What needs to be done>
Once you reach the line containing "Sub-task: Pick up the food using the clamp", copy it and every line after it exactly, through the end of the data below.

Collected material>
=====
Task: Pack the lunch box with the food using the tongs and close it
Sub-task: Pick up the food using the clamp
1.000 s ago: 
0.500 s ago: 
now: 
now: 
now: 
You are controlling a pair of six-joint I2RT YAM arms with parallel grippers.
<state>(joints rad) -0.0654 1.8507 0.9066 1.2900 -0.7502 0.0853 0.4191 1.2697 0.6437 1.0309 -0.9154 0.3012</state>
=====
Output of the exercise>
Sub-task: Pick up the food using the clamp
1.000 s ago: 
0.500 s ago: 
now: 
now: 
now: 
You are controlling a pair of six-joint I2RT YAM arms with parallel grippers.
<state>(joints rad) -0.0654 1.8507 0.9066 1.2900 -0.7502 0.0853 0.4191 1.2697 0.6437 1.0309 -0.9154 0.3012</state>

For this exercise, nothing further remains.